11 Mayıs 2015 Pazartesi

Alize & Poyraz 41. Bölüm

Orkun da görüşmesini bitirmiş yeniden koltuğuna dönmüştü. Alize’nin bu kez kimle konuştuğunu tahmin edememiş, görüşmenin bitmesini bekliyordu. O sürede de Ilgın ile yaptığı konuşmayı aklından geçirdi. O da artık emindi, duygular karşılıklıydı. Sesinin tonu ne kadar güzeldi. Zaten her şeyi çok güzeldi. Ama çok varlıklıydı. Ya ailesi, kendi ayakları üstünde duran bir polisi istemezlerse? İyi de ne olacaktı da neyi istemeyecekti o aile? Orkun, düşündüklerinden aptallaşmış kendisine bile inanamıyordu. Aklından neler geçiyordu? Daha bir kere bile çıkmamışlardı. O hemen aileye kabul edilmeyi umar olmuştu. Kendi ailesi de çok fakir değildi. Dededen kalma toprakları, birkaç da daireleri vardı ama Kurt ailesi ile boy ölçüşemezdi. Ölçüşmesi gerekirse de zamana bırakmalıydı. O da öyle yaptı zamana bıraktı her şeyi.


İkisi de arada bir ufak muhabbetler yapsalar da genelde o geceyi çalışarak geçirdiler. Alize boş kalmamak ve düşünmemek için kendisini işe vermişti. Bu arada Orkun’a da yatırım önerilerinde bulunuyordu. Orkun da kendi dosyalarına dalmıştı. Arada bir İstanbul’daki büroyu arıyor ve bazı dosyaların kendisine gönderilmesini istiyor, sonra da çalışmaya devam ediyordu. Saat on olduğunda gündüz uyumalarına rağmen Kızılcahamam’ın temiz havası yüzünden esnemeye başladılar. Sabah yine erkenden kalkacakları için iyi geceler dileyerek odalarına çekildiler.

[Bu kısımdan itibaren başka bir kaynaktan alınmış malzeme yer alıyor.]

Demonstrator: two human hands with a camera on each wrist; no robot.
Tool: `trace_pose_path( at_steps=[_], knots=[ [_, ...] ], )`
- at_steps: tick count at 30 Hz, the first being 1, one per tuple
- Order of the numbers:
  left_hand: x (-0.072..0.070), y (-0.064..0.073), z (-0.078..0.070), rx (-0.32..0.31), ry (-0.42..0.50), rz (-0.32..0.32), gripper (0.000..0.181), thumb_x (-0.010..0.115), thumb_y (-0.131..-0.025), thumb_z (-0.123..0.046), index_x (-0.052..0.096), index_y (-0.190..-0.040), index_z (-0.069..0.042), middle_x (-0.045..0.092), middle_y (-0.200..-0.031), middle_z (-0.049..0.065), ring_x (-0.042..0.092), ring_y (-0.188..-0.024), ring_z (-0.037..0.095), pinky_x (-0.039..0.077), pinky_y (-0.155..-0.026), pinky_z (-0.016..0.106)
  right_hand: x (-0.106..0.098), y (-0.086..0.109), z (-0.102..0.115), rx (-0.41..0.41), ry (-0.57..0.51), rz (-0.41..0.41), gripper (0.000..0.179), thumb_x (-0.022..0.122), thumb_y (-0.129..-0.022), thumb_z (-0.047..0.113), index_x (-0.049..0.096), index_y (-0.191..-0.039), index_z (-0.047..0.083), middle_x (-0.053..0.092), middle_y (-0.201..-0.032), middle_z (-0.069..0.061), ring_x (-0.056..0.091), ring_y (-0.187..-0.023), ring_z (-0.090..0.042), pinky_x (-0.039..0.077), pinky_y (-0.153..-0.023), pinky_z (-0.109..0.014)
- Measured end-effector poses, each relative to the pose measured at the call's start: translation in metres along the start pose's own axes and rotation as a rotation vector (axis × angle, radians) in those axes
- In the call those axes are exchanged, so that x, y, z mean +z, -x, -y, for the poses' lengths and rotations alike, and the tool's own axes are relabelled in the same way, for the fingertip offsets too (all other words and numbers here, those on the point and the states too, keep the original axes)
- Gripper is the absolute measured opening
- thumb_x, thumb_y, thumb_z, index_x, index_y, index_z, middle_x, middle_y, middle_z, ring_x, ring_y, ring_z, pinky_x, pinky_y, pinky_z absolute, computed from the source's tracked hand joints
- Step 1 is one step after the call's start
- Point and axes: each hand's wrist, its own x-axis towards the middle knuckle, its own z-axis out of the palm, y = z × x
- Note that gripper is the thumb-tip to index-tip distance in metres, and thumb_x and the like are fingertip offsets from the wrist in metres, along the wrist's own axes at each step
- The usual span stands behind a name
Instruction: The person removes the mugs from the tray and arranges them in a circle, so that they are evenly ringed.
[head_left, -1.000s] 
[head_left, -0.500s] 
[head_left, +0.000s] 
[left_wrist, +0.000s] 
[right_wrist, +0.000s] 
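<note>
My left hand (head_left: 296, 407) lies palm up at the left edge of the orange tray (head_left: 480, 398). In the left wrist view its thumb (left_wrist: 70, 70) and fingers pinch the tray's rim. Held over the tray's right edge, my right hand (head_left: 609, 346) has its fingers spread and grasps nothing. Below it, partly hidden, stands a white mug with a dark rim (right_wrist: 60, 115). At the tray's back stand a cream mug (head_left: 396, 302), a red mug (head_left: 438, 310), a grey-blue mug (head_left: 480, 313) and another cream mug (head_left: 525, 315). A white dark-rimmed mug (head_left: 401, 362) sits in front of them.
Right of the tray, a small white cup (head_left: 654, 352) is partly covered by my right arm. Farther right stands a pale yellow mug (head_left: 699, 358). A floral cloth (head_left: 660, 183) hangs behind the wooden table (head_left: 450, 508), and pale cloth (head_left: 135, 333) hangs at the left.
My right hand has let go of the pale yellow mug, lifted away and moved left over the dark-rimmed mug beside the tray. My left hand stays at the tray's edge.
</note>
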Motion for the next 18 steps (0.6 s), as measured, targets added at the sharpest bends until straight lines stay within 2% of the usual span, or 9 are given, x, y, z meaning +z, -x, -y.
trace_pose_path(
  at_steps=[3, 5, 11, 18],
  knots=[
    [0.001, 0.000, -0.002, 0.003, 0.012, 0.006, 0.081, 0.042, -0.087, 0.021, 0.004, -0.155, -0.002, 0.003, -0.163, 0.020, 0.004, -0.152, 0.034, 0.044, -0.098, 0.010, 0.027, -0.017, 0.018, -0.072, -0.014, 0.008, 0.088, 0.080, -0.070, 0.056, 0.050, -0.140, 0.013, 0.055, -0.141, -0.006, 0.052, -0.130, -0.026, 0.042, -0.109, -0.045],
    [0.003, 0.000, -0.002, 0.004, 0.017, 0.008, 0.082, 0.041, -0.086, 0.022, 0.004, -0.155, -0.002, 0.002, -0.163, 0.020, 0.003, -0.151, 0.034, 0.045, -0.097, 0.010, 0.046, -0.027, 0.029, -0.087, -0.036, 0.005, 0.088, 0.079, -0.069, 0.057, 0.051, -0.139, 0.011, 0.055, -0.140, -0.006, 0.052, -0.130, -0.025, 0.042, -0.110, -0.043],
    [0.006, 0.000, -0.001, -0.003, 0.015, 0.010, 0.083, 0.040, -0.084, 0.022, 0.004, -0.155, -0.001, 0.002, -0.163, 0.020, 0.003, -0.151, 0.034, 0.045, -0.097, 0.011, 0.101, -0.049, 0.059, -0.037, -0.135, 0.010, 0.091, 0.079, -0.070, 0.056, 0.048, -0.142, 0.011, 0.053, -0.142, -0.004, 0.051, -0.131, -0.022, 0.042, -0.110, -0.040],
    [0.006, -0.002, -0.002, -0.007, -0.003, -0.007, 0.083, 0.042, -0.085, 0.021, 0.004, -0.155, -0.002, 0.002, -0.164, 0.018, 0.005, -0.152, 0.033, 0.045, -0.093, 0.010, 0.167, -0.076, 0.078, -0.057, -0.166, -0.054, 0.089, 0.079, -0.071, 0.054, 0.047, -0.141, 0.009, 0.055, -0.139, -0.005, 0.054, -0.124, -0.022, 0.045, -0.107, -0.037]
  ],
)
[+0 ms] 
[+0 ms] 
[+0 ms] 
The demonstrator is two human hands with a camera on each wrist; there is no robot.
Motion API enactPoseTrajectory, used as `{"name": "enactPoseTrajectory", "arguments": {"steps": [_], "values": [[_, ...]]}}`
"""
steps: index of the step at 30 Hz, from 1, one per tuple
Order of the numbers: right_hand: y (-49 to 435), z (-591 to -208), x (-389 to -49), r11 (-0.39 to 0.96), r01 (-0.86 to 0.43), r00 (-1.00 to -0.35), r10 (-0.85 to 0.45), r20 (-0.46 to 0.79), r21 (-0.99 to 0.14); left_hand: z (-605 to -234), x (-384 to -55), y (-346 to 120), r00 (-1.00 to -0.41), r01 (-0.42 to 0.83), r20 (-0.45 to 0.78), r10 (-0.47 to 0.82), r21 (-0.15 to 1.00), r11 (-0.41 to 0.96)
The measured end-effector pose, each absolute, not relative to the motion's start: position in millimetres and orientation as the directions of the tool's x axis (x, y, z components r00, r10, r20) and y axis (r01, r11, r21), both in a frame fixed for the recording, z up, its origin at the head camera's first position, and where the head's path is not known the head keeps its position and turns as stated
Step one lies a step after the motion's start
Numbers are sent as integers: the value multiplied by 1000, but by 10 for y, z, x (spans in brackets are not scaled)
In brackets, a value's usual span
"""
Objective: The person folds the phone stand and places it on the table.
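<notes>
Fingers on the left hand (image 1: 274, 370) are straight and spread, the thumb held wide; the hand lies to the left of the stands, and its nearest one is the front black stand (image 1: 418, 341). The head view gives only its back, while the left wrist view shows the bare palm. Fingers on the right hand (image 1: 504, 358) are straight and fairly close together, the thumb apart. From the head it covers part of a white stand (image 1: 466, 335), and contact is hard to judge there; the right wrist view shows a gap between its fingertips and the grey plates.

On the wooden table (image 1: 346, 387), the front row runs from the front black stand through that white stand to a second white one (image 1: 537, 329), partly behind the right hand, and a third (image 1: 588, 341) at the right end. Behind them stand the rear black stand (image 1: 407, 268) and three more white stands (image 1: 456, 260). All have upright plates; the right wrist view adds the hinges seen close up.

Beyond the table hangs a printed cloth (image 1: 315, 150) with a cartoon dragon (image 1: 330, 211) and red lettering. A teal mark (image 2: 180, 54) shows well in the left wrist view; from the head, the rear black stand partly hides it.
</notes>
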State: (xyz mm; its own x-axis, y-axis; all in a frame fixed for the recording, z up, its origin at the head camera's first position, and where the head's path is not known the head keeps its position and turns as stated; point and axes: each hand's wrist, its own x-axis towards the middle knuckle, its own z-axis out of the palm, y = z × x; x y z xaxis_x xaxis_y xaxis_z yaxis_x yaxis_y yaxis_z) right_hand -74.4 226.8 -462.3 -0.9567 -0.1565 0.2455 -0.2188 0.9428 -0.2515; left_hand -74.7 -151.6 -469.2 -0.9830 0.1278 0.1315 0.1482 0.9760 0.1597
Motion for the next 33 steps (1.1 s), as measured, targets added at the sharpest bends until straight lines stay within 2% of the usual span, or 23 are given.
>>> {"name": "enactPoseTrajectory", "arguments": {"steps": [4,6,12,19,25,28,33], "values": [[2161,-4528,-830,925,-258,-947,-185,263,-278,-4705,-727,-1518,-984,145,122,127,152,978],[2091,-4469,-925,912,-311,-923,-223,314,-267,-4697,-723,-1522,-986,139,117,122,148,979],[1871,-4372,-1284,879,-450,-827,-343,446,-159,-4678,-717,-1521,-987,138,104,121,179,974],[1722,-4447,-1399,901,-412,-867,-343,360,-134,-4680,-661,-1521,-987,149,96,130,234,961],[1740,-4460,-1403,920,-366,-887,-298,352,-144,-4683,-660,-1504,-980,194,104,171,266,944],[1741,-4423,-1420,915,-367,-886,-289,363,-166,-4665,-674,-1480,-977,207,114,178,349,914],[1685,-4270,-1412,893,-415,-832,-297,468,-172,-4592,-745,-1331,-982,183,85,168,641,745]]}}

İstanbul’dakiler de o günü zor bela bitirmişlerdi. Neslişah Hanımın evi bu kez meraklılarla dolup taşmıştı. Her gelen 'Poyraz böyle şey yapmaz', dese de ardından da 'Baba-oğlun arası bozuktu. Düzelmişler miydi?' gibi sorularla gerçek şüphelerini dile getiriyorlardı.

Olayın Cuma gecesi patlak vermesi, hafta sonu borsanın kapalı olması Özcan ile Özkan’ı rahatlatmıştı. Baki Bey zaten artık şirketle ilgilenmiyordu. Şirkete gitse de sadece fikir üretmek için birkaç işe bakıyordu. Son yıllarda hayattan kopuk yaşaması, ağabeyini kaybetmesi ve ardında yeğeninin tutuklanması dengesini iyice bozmuştu. Özcan, tedbirli olmak için hemen avukatlarla pazartesi sabahına toplantı ayarlamıştı. O gece de Neslişah Hanım ile görüşmeye gelmiş, kendi hissesi ile Ilgın’ın hissesinin vekâletini, Poyraz’dan alıp kendisine verdiği takdirde şirket işlerinin yürümesinde sorun yaşanmayacağını belirtmişti. Neslişah Hanım da uygun bulduğunu söylemiş, “Pazartesi en geç Salı, gerekeni yaparım. Haklısın, Poyraz ne zaman çıkacak belli değil, vekâletimi değiştirmem şart.” diye yanıtlamıştı. Ilgın zaten annesi ile ortak hareket edeceği için Özcan ayrıca konuşma gereği duymamıştı bile. Şirketin tüm sorumluluğu onun omuzlarındaydı. Poyraz'ın yokluğunda hatasız yönetim sergileyerek kendisini herkese gösterecekti. Hırslıydı ve bunu saklamazdı. Ama Poyraz’ın da yönetim kabiliyetine ve kararlarındaki soğukkanlılığına hayrandı. Ondan çok şey öğreniyordu.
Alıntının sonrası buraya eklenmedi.